Anderson explores how the Internet has changed the laws of distribution and the rules of the market. The barriers of time and geography are down, so is the cost of storage. The limitless shelf space of online commerce and the availability of powerful search engines and free or cheap publishing and communication tools (email, groups, message boards, instant messenger, groups, and weblogs) create new economic, social, and cultural opportunities and new freedom of choice.

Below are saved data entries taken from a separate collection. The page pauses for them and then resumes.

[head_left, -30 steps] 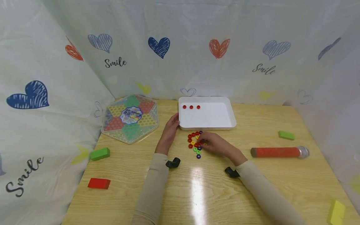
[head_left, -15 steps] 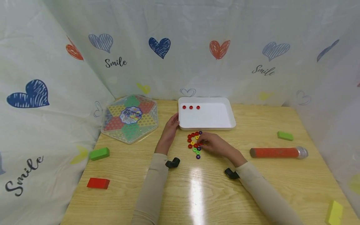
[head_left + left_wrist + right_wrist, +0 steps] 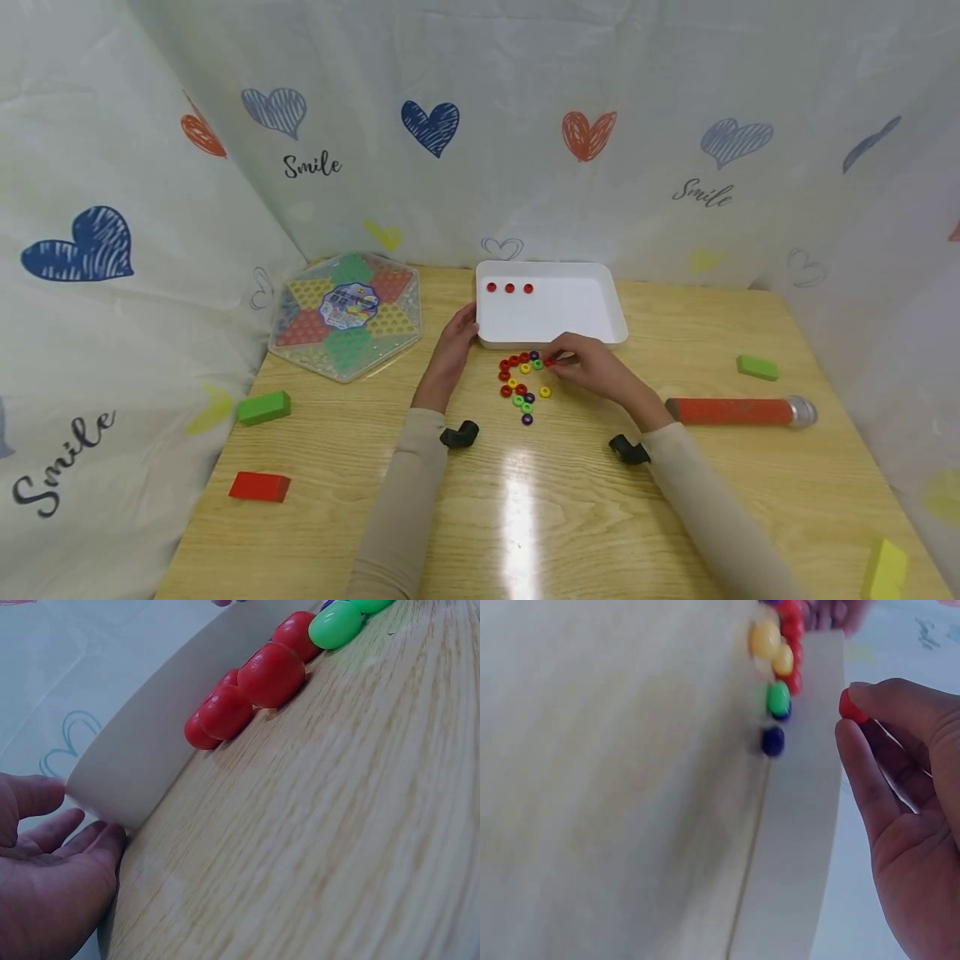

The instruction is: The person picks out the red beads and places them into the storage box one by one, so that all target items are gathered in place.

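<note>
Thumb and fingertips of my right hand (image 3: 592, 369) pinch a red bead (image 3: 850, 707), held up off the table near the front of the white tray (image 3: 553, 344). My left hand (image 3: 452, 346) rests against the tray's left side near its front corner; in the left wrist view its fingers (image 3: 54, 829) lie loosely against the outer wall. Three red beads (image 3: 510, 288) sit in a row inside the tray. Before the tray lies a cluster of several ring-shaped beads (image 3: 504, 376) in red, yellow, green and dark purple, including a yellow bead (image 3: 545, 392) set apart.
To the left lie a hexagonal Chinese checkers board (image 3: 347, 317), a green block (image 3: 264, 407) and a red block (image 3: 259, 487). On the right are a red tube with a silver end (image 3: 738, 411), another green block (image 3: 757, 367) and a yellow block (image 3: 885, 570). Printed curtains surround the table.
My right hand has lifted a red bead from the cluster and moved slightly up and right, uncovering more beads. The left hand stays against the tray.
</note>
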The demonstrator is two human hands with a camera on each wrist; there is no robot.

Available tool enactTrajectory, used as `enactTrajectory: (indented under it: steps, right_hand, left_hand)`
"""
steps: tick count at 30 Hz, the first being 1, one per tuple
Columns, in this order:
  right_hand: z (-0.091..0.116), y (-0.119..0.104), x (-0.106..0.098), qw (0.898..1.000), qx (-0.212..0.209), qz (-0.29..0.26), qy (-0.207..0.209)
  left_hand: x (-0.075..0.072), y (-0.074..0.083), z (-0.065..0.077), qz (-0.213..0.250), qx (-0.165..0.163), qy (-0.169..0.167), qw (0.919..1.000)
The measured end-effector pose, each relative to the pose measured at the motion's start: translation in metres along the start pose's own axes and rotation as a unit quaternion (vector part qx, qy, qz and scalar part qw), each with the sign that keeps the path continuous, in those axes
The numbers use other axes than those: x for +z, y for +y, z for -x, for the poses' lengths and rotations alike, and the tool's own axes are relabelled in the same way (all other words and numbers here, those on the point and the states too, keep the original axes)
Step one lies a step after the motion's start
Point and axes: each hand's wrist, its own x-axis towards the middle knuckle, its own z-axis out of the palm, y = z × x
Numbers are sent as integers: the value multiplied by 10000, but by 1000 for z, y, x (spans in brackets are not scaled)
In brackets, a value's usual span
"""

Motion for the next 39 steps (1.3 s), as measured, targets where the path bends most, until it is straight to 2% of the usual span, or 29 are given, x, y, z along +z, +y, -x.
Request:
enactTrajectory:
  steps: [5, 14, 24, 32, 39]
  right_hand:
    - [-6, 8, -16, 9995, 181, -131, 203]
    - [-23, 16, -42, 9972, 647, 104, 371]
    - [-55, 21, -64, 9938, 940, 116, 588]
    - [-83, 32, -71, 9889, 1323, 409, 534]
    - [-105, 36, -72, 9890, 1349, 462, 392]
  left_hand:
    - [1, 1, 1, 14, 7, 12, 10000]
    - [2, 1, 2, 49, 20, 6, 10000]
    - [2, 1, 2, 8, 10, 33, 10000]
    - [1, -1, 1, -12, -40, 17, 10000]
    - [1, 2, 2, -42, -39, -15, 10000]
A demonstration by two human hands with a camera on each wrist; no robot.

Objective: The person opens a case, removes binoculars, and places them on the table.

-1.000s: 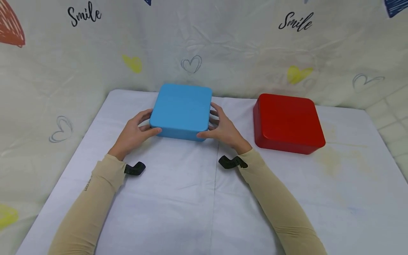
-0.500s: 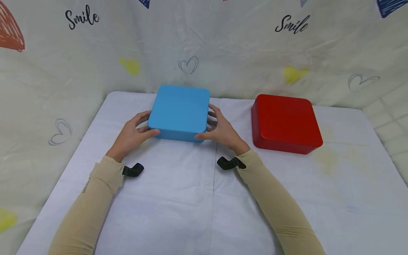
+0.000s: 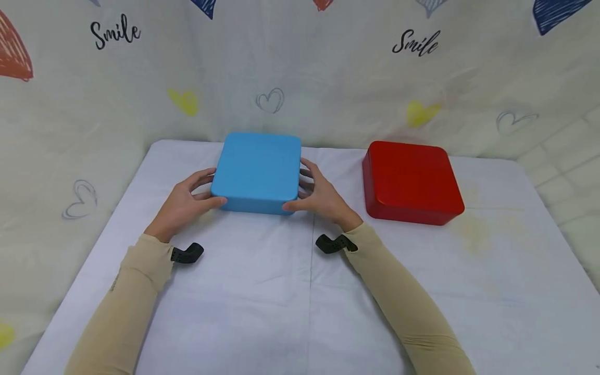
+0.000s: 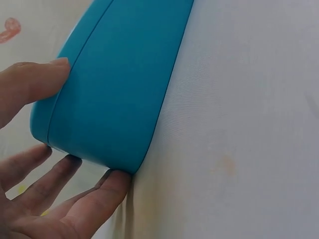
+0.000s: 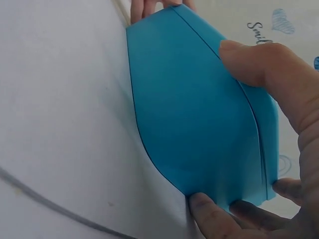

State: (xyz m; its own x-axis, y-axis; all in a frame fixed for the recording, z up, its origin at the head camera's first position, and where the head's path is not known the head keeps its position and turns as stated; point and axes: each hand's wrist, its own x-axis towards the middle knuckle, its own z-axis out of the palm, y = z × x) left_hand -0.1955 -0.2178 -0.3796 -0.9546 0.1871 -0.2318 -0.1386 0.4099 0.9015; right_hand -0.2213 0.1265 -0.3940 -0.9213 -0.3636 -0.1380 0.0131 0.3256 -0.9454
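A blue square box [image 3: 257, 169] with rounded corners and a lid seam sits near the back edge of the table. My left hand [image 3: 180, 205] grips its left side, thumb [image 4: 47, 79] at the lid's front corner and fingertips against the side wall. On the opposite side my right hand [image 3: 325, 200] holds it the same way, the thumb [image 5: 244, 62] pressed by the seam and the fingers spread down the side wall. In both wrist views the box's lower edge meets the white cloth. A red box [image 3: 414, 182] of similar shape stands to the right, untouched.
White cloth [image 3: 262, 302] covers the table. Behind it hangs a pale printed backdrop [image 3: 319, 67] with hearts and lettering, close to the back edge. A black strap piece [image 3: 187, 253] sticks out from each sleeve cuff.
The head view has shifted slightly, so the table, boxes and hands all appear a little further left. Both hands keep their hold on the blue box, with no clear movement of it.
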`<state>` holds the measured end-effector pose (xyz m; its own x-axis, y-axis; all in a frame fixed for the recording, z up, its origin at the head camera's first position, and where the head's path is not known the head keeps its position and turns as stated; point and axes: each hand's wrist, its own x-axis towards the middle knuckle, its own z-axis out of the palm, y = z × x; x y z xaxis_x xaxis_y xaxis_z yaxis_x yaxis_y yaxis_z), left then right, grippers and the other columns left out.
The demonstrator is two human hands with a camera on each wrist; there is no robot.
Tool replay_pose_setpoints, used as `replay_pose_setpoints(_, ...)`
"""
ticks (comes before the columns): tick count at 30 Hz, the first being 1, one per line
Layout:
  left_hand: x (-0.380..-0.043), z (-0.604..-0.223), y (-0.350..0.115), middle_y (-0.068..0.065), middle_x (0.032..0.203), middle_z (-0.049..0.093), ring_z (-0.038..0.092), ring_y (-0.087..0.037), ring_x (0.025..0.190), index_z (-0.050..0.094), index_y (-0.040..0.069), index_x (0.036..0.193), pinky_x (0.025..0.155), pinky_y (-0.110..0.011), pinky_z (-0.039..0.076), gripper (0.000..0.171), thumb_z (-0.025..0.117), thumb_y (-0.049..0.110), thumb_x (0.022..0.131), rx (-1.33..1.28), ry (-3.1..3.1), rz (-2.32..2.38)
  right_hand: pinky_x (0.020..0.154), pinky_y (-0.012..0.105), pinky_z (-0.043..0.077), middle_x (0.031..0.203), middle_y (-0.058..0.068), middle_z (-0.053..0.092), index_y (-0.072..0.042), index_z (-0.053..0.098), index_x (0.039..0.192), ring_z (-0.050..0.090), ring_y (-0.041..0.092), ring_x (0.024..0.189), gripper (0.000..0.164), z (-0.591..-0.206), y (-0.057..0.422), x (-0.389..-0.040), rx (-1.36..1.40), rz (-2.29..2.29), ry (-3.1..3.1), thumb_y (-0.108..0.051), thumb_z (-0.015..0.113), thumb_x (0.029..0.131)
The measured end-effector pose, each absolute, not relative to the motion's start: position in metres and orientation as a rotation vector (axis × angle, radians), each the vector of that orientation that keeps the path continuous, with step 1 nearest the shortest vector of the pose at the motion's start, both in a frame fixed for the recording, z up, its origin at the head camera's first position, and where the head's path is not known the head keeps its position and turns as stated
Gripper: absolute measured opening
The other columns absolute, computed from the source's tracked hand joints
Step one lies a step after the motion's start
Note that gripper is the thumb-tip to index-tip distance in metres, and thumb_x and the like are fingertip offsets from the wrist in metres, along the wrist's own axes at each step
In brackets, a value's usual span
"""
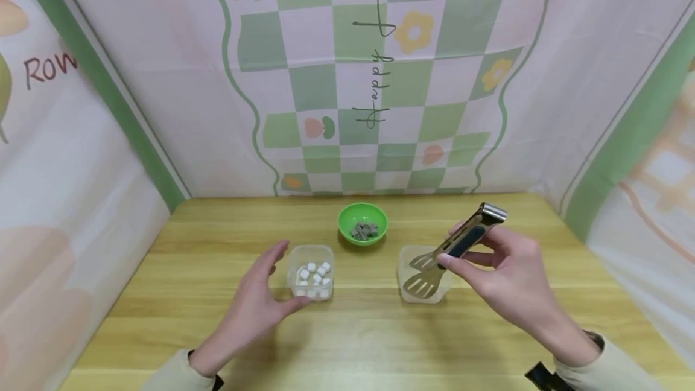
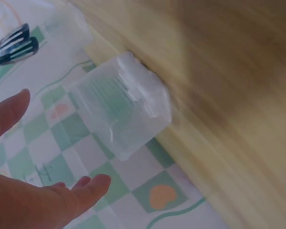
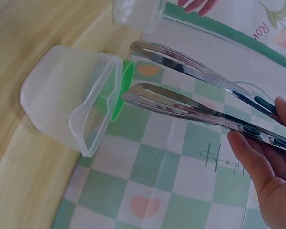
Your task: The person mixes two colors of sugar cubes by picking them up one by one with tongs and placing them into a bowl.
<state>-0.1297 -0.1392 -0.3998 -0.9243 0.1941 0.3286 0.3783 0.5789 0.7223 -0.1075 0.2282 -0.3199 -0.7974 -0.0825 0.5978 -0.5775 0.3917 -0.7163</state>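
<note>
My right hand (image 1: 516, 276) grips metal tongs (image 1: 456, 250) with dark handle pads, their slotted ends spread apart above a clear plastic container (image 1: 408, 285). In the right wrist view nothing lies between the tong ends, and that container looks bare inside. On the left, my left hand (image 1: 259, 294) is spread around a second clear container (image 1: 295, 258) with several small white cubes (image 1: 317, 276) in it. Thumb and fingers are extended; the left wrist view shows them apart from the container walls.
A green bowl (image 1: 362, 213) with several grey-brown cubes (image 1: 365, 232) stands between and behind the two containers. The wooden table (image 1: 358, 343) ends at a patterned cloth (image 1: 358, 83) at the back, with cloth walls on both sides.
</note>
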Motion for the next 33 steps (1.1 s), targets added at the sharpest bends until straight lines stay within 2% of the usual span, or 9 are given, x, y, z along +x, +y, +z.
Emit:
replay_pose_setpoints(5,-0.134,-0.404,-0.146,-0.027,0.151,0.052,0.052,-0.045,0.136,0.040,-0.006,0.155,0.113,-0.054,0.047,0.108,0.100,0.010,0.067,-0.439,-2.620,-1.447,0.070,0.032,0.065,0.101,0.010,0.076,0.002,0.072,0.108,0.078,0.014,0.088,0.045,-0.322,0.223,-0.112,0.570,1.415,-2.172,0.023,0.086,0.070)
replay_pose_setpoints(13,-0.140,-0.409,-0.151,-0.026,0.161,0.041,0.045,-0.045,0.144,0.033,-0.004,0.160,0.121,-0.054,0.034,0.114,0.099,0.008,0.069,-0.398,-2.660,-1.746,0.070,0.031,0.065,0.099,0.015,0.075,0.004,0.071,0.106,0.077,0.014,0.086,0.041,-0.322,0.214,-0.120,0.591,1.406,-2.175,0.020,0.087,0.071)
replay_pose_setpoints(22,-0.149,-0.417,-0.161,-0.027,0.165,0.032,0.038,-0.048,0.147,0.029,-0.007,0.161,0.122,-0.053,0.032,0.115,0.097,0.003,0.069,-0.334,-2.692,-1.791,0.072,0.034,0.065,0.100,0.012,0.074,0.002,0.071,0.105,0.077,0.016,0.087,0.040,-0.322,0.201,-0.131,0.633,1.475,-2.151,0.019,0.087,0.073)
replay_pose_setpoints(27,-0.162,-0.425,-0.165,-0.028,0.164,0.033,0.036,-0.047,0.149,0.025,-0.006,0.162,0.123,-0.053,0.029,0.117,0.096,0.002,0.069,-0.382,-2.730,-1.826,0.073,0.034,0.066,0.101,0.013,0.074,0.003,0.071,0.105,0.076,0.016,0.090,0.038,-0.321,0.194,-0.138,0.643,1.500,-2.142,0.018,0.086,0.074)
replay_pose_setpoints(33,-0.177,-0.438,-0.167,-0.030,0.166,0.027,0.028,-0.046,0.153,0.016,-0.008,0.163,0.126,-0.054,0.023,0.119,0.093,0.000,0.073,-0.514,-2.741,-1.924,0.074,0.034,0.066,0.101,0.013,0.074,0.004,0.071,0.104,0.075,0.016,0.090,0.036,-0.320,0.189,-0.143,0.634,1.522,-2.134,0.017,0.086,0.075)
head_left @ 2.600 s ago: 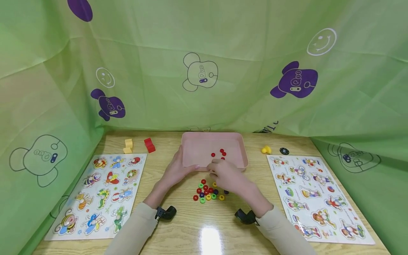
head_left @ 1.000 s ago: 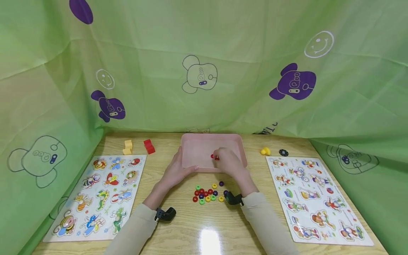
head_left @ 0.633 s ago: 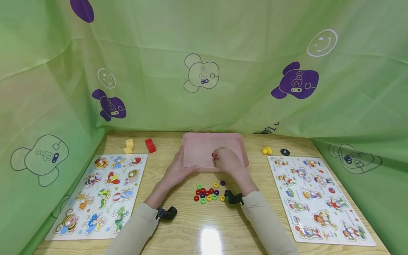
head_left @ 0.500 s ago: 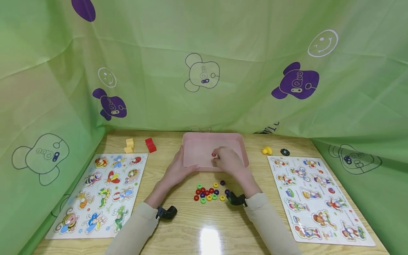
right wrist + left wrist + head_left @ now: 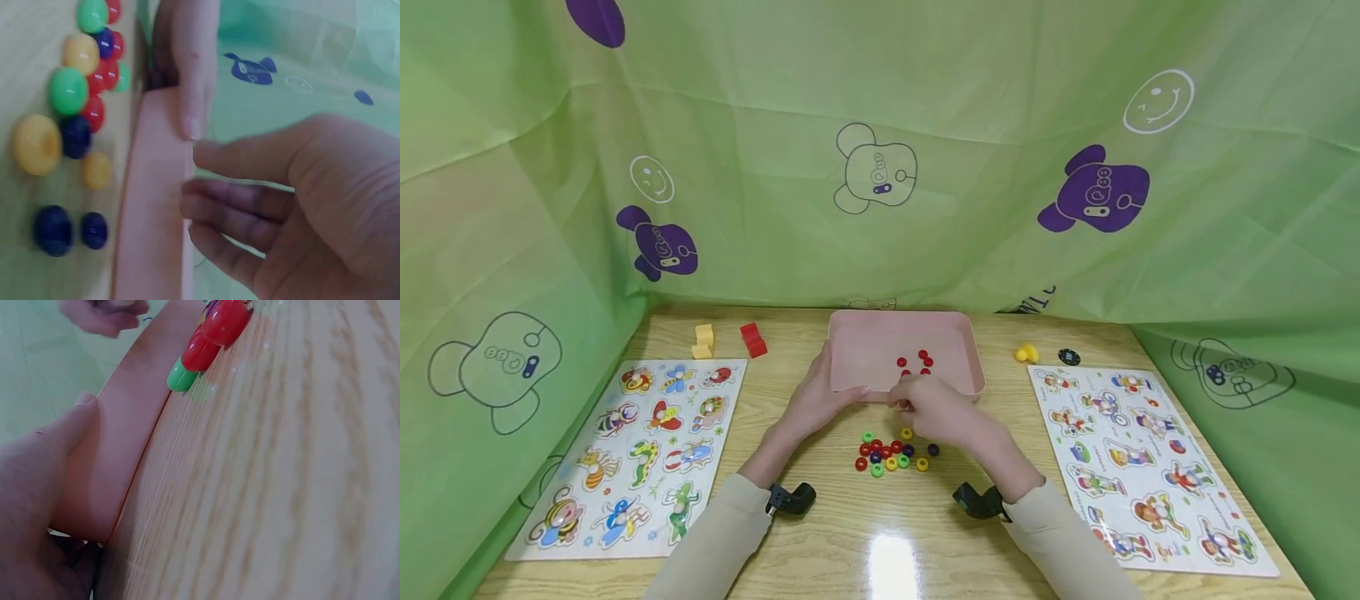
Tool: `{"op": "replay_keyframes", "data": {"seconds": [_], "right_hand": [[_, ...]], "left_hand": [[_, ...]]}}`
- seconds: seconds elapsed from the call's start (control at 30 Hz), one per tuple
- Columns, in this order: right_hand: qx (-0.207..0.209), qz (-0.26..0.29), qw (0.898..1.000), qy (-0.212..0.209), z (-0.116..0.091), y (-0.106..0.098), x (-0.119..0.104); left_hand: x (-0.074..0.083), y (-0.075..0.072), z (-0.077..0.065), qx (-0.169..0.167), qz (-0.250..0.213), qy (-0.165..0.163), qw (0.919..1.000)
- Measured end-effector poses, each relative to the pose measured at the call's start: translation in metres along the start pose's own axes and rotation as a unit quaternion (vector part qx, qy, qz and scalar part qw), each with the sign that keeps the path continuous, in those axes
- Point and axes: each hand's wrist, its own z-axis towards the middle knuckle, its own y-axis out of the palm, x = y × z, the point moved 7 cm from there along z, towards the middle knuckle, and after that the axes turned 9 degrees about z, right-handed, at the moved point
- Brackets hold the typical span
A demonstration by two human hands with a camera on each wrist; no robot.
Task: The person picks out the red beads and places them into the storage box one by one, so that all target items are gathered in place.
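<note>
My left hand (image 5: 816,398) grips the near left corner of a shallow pink tray (image 5: 872,333), with its thumb (image 5: 78,419) along the front wall. Inside the tray lie several red beads (image 5: 922,355), towards its right half. My right hand (image 5: 936,408) hovers over the tray's front edge. Its fingers (image 5: 231,209) are loosely bent, and nothing shows between them and the thumb. On the table in front of the tray lies a loose group of red, green, yellow and purple beads (image 5: 886,452). A purple bead (image 5: 53,230) beneath the right hand shows only in the right wrist view.
An insect puzzle board (image 5: 632,458) lies at left, a figure puzzle board (image 5: 1142,467) at right. Behind them are yellow blocks (image 5: 703,342), a red block (image 5: 752,340), a small yellow piece (image 5: 1026,352) and a black disc (image 5: 1069,357). A green curtain (image 5: 880,250) stands behind the table.
My right hand has come out of the tray back to its front edge. Compared with the earliest frame, one more red bead shows in the tray. The left hand has stayed put.
</note>
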Motion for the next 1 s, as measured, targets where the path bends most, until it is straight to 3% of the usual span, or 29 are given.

Suddenly, the mainstream is not the only stream. There's room now for babbling brooks, crooked creeks, and tributaries where trends pick up momentum before they flow downstream. There's an audience for many voices --for the eclectic and the unpopular: little blogs and the micro-communities that cluster round them, small-press books on oddball topics, indie music, and arcane genre movies for niche audiences. Wikipedians edit thousands of articles on hundreds of thousands of topics. Breadth of content thrives in environments that are collaborative, distributed, bottom-up, and driven as much by passion as by profit.

In a comment to one of Anderson's blog posts soliciting definitions for the Long Tail, an Amazon employee described the marketplace sea change this way, "We sold more books today that didn't sell at all yesterday than we sold today of all the books that did sell yesterday."

It's no longer necessary to focus myopically on bestsellers and mass appeal, that's the message. Devoted enthusiasts, professional amateurs (pro-ams), and like-minded people find each other to create communities of interest, spread influence, and share recommendations. Thousands of RSS feeds bloom, and anyone, anywhere can find them, mix them, and add them to My Yahoo!. On Yahoo! Shopping (or Amazon or eBay), merchants add their goods to a global catalog connecting consumers to any title, any product, any brand. On Overture, merchants buy keywords that drive business to an "abundance of niches."

There are plenty of pilgrims on the long tail trail. To travel this road wisely and well, we all need long-tail tools that support self-expression, personalized search, recommendations, and trust. Anderson's vision shows us a horizon as vast and limitless and rich with possibility as the long tail itself.

What aspect of the Long Tail makes your tail wag? As always, we'd love to hear your thoughts.

Havi Hoffman
Yahoo! Editorial

Comments

People who are into niches are passionate about it. That's why they want collect, connect, and obsess around it. And that's why the Long Tail is important from a marketing stance (and I don't mean marketing just as selling things, marketing as in getting ideas to the right people).

Good one

thanks for this; it's a fascinating concept on which i've been thinking but couldn't articulate.